Things To Avoid when Applying for Mortgage
Before buying a home, you need to know how much you can actually spend during the entire process: paying for the house, downpayment, legal fees, valuation and any other costs that may arise during the entire process.
Most people will use the mortgage route when they decide to buy a house. It is no secret that the mortgage process is both daunting and stressful thanks to all the paperwork involved, and the time and money spent. You need to be extra patient throughout the approval journey in owning your dream home.
The good news is that, if you provide the lender with all the information they require and respond to their queries in a timely manner, you will reduce the pressure involved with getting a loan.

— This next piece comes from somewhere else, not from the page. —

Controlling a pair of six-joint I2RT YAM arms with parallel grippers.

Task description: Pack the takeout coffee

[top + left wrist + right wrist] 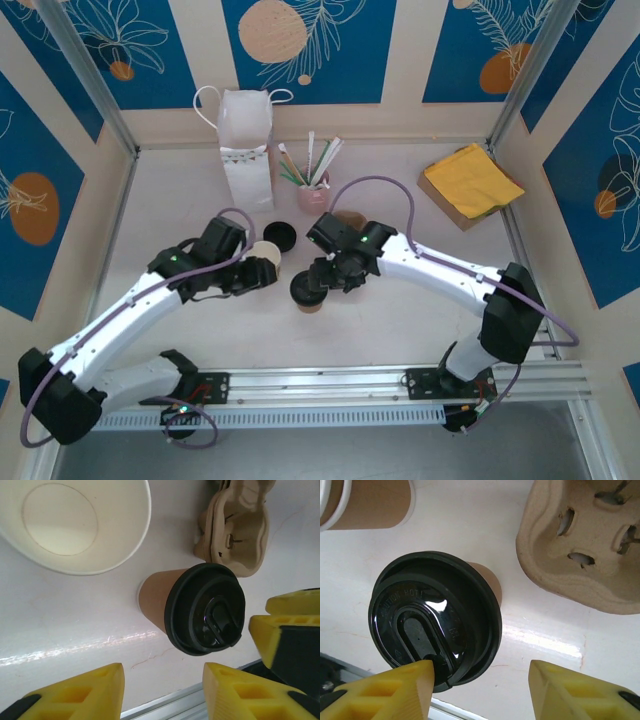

When you apply for a mortgage, you could be wondering why it is taking so long to be approved. Your paperwork seems fine to you, you feel like you have provided all the information they require. But you still feel like something is off. In reality, you could have sabotaged yourself by doing certain things that you were not aware would impact the process negatively. Below are some mortgage application mistakes that could cripple the entire process.
1. Job Instability
Losing your job or getting a pay cut is beyond your control. Having a major career change could affect your chances of being considered for a loan during the underwriting process. If you are in a position to postpone a job switch, hold it off until you receive the financing, unless you are getting a huge pay rise.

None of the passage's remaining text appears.